* **Work request**
Within the data that follows, how many lines contain the word "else"? Reply with only the number.

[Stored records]

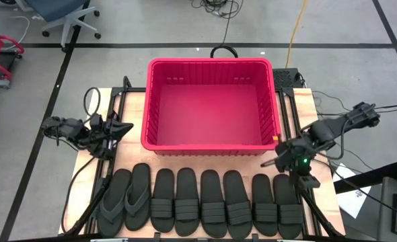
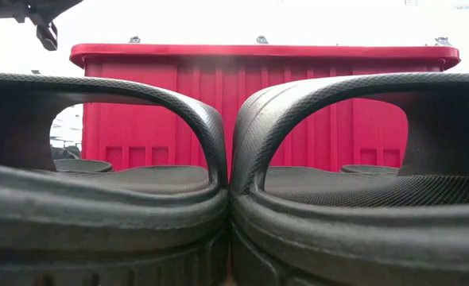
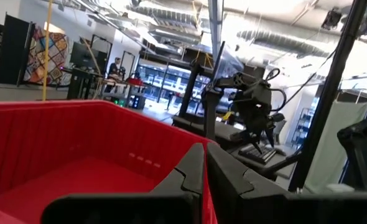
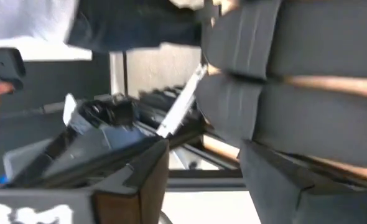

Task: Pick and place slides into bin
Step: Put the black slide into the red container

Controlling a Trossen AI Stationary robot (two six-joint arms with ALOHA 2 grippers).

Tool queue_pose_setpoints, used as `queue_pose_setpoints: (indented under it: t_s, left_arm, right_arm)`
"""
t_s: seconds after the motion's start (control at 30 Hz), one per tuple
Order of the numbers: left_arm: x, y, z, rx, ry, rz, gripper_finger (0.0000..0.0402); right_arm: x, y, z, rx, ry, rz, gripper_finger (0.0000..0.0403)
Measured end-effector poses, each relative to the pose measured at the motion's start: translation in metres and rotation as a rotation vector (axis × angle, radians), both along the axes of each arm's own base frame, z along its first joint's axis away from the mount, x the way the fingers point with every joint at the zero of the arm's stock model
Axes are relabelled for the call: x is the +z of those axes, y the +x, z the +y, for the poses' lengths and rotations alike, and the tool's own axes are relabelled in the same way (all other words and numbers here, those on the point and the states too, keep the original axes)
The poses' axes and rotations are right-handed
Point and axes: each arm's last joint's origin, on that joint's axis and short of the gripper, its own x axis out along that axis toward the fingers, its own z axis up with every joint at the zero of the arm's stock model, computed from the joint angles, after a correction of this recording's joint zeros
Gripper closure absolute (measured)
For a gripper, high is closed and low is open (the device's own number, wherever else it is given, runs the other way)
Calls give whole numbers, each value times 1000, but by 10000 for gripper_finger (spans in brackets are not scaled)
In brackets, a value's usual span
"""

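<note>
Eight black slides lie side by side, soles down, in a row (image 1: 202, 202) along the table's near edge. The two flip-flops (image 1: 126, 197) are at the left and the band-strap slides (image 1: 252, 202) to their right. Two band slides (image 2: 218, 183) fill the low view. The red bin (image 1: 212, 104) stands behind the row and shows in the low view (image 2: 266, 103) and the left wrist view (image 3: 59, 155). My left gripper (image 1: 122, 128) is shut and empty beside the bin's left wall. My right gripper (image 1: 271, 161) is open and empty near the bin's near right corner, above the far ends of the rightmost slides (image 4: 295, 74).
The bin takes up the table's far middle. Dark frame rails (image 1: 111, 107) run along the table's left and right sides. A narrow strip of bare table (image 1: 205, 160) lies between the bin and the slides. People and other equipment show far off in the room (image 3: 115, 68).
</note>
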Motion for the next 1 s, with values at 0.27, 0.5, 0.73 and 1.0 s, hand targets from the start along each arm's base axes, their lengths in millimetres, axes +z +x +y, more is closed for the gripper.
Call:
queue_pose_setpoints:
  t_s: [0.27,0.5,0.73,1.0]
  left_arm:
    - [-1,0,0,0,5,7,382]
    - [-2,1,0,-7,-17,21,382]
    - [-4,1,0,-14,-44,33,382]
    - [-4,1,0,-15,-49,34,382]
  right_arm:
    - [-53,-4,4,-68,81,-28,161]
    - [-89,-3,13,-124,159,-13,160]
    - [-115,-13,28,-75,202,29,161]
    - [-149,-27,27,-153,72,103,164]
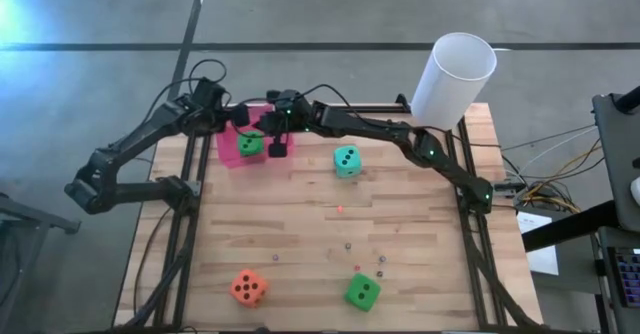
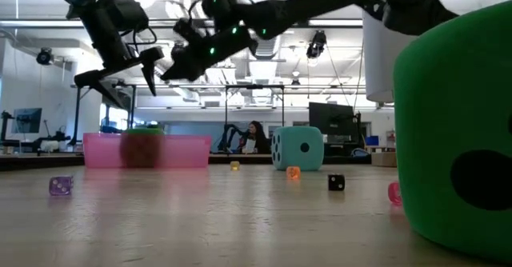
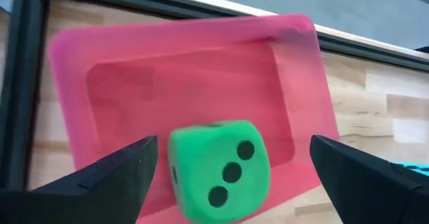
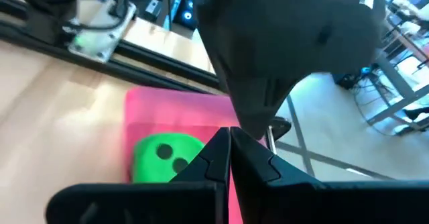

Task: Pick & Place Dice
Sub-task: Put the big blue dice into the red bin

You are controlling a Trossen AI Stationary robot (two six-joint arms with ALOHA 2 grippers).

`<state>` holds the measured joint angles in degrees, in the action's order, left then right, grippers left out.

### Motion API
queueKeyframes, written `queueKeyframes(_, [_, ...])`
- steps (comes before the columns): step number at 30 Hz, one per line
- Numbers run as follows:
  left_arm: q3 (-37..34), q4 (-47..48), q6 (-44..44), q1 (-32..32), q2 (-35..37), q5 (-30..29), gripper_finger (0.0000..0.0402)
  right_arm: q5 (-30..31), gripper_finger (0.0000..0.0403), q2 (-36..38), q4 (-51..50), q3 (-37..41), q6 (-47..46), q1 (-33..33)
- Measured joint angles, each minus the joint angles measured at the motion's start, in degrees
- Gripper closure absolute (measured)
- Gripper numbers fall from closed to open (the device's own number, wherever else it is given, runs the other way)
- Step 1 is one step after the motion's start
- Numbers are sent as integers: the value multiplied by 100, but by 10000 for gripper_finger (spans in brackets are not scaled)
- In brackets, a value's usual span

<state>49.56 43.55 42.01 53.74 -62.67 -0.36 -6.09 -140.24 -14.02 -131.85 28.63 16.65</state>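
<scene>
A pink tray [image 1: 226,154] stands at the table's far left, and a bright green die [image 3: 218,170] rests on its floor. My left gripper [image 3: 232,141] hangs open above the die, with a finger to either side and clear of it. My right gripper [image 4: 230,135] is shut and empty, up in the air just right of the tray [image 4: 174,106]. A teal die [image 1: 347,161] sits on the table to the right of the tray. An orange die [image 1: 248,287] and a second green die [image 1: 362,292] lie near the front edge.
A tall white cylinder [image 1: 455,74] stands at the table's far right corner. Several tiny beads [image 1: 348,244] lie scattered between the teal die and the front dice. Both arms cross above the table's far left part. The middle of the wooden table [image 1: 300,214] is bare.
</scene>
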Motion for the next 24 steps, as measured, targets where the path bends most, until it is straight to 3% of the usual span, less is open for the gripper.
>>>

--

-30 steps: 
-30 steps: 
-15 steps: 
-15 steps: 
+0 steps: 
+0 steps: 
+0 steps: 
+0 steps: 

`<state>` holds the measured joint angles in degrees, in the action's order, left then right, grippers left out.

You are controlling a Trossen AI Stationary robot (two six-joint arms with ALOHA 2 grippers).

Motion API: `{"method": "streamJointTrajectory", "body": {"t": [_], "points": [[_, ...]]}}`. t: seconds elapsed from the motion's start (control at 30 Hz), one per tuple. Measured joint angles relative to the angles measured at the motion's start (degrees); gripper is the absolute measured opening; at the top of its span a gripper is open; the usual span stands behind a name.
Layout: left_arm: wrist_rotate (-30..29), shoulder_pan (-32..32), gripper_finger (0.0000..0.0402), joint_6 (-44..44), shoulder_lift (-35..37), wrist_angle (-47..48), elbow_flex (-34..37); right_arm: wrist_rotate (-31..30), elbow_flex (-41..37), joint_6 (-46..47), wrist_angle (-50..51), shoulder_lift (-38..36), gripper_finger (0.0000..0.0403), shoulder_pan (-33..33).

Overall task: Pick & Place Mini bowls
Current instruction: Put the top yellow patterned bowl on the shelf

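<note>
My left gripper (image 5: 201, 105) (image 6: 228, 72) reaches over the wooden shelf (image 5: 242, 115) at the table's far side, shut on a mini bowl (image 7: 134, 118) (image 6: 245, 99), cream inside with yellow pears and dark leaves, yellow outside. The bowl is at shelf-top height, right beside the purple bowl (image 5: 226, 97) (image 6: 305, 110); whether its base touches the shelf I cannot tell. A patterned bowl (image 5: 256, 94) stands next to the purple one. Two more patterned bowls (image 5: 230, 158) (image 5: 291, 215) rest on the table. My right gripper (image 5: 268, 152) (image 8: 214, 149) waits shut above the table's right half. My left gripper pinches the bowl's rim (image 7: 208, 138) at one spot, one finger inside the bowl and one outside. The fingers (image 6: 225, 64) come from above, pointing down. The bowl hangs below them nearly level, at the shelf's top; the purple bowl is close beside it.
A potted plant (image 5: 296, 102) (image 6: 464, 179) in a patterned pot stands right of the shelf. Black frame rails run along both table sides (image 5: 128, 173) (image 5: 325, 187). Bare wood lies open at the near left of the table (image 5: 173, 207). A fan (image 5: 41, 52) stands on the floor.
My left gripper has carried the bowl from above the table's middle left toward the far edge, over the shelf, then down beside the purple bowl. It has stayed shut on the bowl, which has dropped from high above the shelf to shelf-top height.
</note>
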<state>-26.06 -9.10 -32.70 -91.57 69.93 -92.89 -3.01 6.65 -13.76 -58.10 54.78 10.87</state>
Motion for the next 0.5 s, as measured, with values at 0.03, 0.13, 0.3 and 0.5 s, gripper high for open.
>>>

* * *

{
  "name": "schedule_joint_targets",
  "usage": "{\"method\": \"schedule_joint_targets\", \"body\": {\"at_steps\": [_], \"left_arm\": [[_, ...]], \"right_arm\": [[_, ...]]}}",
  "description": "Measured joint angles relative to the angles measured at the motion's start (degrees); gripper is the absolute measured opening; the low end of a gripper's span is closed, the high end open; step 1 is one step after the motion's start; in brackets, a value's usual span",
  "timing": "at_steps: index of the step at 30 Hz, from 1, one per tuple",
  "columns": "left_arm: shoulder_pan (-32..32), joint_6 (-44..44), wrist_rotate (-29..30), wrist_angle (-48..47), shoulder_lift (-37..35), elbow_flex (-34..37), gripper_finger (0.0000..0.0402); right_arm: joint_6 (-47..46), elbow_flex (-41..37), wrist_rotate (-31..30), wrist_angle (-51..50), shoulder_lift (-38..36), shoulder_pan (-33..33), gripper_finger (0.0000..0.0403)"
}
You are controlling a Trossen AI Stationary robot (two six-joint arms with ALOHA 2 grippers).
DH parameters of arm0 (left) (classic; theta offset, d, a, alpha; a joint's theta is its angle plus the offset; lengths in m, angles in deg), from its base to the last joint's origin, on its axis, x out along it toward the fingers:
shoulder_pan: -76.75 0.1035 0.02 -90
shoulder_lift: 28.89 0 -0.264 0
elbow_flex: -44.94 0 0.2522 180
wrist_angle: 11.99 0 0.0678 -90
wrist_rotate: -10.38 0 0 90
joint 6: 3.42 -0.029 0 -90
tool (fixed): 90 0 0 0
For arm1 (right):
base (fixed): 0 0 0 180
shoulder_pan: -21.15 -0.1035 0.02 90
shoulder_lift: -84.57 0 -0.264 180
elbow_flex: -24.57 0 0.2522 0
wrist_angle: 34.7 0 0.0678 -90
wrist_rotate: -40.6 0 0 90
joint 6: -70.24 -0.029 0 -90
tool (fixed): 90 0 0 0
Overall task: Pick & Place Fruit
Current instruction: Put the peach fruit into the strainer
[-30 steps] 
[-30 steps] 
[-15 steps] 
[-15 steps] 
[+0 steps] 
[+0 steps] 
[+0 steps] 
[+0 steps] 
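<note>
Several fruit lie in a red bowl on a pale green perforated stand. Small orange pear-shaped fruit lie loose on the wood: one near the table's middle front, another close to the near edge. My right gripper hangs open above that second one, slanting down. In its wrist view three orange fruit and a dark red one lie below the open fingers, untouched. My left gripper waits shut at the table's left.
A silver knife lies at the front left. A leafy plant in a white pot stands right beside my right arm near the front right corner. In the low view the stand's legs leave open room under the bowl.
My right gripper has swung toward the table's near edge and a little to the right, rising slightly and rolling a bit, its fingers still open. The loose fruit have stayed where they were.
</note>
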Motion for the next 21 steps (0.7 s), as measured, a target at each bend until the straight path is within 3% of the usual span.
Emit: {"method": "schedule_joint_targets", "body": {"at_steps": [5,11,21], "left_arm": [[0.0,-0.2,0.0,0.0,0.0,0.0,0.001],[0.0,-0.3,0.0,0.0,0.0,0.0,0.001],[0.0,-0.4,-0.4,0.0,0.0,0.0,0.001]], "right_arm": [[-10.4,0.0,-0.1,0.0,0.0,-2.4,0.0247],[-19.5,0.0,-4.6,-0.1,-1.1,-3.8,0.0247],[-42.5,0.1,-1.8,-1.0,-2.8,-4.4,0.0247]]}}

* **Exercise output**
2